I’m referring, of course, to those near-ubiquitous hangers-on of the eukaryotic genome – the transposons. Transposons (aka transposable elements, TEs) are mobile DNA sequences – jumping genes – which encode proteins capable of catalyzing their excision from a chromosome and subsequent transplantation at a brand new genomic abode. (That’s assuming the rogue didn’t kill its cellular host by jumping smack-dab into the middle of, say, a housekeeping gene, thereby disrupting the amino acid sequence – and function - of its encoded protein.)
Now, the rap on transposons has long been that they are selfish, or even parasitic, somewhat akin to genomic viruses – freeloading off their hosts, while functioning merely for their own propagation and, on evolutionary timescales, coming to occupy substantial proportions of many eukaryotic genomes. Indeed, transposons - and their distant cousins, the retrotransposons – make up nearly half of our own beloved human genome. (This accumulation is due to a mechanism of DNA repair which puts the broken chromosome together again using its homolog as a template, effectively copying the transposon back into the gap it vacated. Also, the retrotransposons – the more abundant class in the human genome - utilize a distinct transposition method, which involves copying up-front, followed by insertion of the new copy, without cutting out the original copy in the first place.)

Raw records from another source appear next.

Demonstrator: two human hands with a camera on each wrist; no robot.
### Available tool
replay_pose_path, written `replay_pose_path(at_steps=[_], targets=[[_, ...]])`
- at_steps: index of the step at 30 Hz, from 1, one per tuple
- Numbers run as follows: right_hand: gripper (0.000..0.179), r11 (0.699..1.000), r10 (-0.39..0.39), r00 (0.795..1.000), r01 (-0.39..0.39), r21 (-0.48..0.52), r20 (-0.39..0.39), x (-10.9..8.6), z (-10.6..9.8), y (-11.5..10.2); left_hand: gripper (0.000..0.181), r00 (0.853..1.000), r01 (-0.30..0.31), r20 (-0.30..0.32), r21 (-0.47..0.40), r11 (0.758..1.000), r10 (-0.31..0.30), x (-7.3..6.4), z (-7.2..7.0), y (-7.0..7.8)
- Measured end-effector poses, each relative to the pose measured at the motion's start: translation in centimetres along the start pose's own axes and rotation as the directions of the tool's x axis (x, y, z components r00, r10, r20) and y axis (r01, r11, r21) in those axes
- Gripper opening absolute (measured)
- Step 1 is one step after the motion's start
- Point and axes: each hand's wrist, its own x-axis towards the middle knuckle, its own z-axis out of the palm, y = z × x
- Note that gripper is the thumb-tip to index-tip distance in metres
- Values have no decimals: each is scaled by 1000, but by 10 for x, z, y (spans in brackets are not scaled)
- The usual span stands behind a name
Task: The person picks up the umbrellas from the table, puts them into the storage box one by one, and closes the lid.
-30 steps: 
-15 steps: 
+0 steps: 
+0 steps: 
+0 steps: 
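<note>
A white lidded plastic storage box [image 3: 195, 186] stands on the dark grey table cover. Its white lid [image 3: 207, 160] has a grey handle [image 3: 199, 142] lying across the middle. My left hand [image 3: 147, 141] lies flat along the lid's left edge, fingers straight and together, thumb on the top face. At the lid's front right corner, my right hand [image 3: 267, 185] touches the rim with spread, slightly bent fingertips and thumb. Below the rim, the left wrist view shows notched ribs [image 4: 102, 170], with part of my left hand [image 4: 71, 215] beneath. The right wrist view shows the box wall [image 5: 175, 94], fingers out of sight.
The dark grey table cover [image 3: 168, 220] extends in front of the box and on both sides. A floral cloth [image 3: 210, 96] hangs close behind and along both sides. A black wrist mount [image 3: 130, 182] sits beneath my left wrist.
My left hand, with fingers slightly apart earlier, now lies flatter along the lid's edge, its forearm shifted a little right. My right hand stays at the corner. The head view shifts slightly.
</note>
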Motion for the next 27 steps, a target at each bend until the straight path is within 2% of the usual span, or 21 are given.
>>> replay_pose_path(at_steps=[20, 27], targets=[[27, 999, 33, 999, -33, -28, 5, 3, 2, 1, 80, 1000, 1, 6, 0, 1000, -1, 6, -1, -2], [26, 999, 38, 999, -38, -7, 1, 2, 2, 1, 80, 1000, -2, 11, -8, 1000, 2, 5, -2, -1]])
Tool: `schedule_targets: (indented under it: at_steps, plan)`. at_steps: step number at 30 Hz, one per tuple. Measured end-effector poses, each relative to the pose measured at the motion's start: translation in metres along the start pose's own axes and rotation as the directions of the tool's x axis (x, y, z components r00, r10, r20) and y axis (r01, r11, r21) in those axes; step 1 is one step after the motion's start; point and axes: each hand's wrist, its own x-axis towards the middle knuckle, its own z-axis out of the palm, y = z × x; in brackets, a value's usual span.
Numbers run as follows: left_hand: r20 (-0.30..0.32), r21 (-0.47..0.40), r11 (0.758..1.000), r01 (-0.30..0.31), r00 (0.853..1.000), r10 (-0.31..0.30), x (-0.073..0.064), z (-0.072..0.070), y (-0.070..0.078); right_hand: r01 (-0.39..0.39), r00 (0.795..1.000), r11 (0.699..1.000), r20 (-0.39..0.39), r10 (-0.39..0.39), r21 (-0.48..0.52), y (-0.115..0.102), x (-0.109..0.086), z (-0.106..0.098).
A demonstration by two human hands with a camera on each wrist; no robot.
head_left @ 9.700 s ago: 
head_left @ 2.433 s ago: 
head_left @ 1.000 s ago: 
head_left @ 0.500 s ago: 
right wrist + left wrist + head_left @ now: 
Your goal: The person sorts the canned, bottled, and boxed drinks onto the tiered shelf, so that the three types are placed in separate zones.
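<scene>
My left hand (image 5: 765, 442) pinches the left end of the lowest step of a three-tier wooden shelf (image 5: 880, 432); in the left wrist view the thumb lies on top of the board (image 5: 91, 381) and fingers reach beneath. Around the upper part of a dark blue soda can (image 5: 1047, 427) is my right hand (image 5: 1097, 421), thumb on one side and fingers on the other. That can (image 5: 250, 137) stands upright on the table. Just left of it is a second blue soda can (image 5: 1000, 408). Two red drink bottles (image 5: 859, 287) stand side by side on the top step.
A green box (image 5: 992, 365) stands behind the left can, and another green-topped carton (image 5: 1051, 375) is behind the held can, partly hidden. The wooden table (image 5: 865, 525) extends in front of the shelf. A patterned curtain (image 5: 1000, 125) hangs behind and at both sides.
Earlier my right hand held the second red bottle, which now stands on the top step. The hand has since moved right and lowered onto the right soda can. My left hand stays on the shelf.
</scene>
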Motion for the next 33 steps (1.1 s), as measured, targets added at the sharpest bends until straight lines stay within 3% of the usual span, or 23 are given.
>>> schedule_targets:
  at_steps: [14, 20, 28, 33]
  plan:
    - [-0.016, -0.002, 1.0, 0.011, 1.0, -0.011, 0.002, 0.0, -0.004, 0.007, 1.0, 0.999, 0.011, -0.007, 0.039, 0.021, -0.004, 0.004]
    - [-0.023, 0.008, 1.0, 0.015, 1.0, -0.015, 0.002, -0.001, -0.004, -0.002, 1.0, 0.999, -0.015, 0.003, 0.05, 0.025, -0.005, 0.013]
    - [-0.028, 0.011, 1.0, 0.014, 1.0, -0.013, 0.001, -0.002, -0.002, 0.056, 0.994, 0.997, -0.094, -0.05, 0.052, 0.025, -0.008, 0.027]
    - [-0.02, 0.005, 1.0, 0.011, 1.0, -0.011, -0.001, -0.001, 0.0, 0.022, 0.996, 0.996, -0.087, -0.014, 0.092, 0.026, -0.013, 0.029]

“It’s like Starbucks popping up on – it seems like – every street corner, the way transposons can spread through the metropolis of the genome,” laughs biologist Laura Landweber of Princeton – Principal Investigator on the present study.
However, in a paper published online in Science, Landweber’s group report that thousands of transposons – or more precisely, the transposase enzymes they encode – function in a massive genome restructuring critical to the normal life cycle of the unicellular eukaryote, Oxytricha trifallax.

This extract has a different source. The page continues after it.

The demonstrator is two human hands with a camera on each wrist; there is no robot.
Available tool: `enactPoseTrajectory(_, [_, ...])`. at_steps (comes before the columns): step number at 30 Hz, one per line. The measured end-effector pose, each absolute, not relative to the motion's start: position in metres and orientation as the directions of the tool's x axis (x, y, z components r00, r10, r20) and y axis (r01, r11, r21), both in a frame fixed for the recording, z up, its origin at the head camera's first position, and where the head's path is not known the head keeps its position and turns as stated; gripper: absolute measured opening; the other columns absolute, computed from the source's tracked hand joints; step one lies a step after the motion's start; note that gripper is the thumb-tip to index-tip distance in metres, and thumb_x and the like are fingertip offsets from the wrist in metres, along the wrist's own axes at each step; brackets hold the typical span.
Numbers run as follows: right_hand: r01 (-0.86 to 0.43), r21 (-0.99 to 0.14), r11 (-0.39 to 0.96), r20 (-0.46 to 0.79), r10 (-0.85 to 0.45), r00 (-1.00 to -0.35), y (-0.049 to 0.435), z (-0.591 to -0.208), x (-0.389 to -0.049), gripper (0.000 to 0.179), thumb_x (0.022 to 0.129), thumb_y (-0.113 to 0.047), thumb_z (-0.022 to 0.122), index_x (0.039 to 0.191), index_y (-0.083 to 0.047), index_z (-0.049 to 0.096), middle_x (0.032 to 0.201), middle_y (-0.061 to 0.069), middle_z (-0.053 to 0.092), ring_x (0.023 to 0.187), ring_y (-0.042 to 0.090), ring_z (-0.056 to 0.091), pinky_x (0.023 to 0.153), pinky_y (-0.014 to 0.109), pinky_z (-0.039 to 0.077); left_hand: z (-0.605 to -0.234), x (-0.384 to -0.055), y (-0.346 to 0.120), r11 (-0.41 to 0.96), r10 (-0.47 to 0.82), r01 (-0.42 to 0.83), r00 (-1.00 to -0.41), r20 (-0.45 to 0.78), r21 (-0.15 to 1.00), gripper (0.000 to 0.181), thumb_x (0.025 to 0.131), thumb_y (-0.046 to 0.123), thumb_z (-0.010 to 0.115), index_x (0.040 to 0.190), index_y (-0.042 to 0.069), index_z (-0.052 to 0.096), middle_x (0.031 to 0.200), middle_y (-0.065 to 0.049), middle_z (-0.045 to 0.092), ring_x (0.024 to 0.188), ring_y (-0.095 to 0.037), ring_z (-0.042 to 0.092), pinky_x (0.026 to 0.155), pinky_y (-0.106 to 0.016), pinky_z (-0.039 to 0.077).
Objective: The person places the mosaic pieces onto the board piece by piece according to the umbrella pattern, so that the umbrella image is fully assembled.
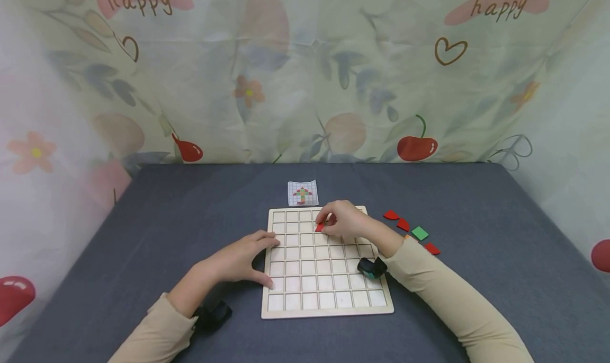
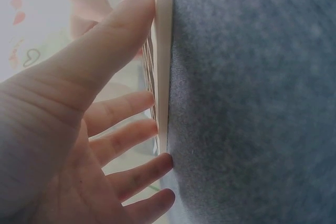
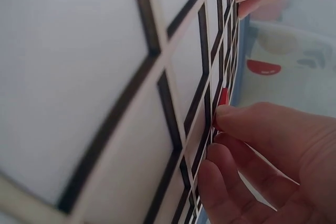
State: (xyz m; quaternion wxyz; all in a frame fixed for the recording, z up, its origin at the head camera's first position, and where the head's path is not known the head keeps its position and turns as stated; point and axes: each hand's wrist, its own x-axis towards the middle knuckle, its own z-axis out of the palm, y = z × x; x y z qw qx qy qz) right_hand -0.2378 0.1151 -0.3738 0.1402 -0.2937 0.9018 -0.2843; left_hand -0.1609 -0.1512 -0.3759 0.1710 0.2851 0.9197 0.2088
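A pale wooden grid board [image 1: 307, 283] lies flat on the dark grey cloth. My right hand [image 1: 347, 220] is over its far part, pinching a small red tile [image 1: 319, 227] between thumb and fingers. In the right wrist view the red tile [image 3: 223, 98] shows at the thumb tip, against the grid; its full outline is hidden. My left hand [image 1: 243, 257] rests at the board's left edge, thumb and fingers spread apart. The left wrist view shows those fingers [image 2: 128, 129] extended along the board's side [image 2: 164, 66], holding nothing.
Behind the board lies a printed pattern card [image 1: 310, 200]. To the right are red rounded tiles [image 1: 391, 214], a green square tile [image 1: 420, 233] and another red tile [image 1: 432, 248]. An orange tile [image 1: 407, 237] is mostly hidden by the right forearm. Patterned curtain [image 1: 305, 87] hangs behind.
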Motion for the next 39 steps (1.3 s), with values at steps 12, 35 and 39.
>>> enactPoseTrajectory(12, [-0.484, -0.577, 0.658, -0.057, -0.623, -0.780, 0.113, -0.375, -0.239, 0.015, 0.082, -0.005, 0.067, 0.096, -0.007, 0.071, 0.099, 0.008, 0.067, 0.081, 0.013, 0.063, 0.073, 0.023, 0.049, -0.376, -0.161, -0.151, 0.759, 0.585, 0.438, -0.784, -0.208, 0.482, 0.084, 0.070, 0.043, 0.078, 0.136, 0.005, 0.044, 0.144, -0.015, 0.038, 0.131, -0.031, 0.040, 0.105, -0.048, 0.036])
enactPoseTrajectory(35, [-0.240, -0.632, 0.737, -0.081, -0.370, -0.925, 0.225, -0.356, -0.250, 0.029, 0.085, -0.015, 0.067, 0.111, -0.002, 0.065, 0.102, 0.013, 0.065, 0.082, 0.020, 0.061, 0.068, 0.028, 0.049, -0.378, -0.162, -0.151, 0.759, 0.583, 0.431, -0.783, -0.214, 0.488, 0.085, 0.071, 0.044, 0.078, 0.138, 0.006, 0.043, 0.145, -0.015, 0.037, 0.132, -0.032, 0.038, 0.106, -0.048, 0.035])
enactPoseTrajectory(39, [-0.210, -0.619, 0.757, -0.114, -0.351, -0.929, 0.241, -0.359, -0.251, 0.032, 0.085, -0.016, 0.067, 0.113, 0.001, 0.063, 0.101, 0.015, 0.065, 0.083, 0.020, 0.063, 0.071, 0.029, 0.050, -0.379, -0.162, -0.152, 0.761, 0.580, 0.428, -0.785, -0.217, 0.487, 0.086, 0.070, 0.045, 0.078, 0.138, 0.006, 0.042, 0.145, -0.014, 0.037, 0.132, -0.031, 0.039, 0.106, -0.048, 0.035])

It should be noted that the scientific literature contains numerous examples of transposases having been domesticated to serve beneficial cellular functions – a process sometimes referred to as exaptation. In most of these cases, a single transposase copy has been co-opted, through mutational modification, for a beneficial variation on what was formerly a selfish proclivity – a bad habit transmuted into a useful skill. In fact, a growing body of evidence suggests that transposase domestication – exotic as it may seem – has been a key player in eukaryotic evolution.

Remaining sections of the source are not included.